[EXERCISE BRIEF] Reproduce exactly the lines from the one containing "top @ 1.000" through the end of the listing, minus the pictures.

BEGIN

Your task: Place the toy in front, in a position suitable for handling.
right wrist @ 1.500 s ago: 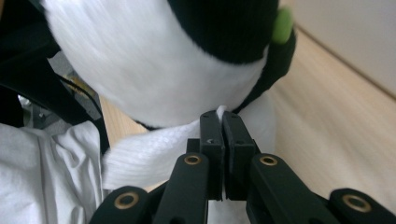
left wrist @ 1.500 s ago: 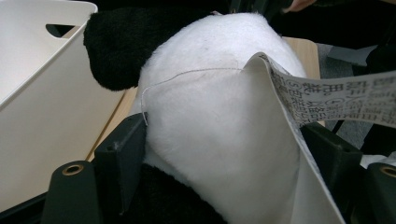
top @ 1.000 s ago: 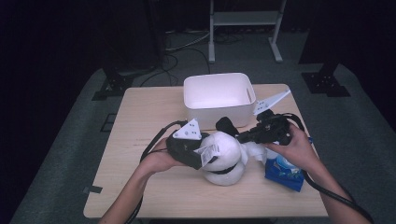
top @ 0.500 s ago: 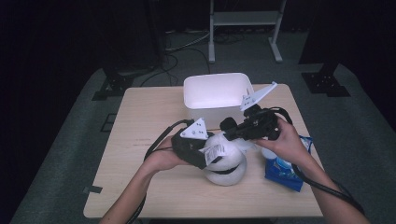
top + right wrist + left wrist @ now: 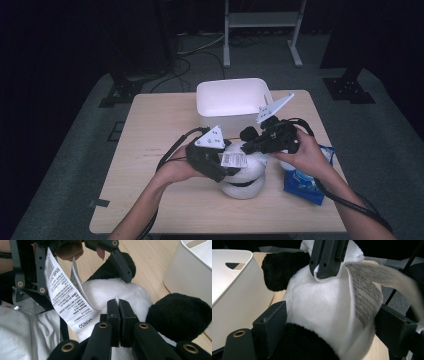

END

[RESULT FOR THIS EXERCISE]
top @ 1.000 s ago: 
top @ 0.500 s ago: 
top + right wrist + left wrist @ now: 

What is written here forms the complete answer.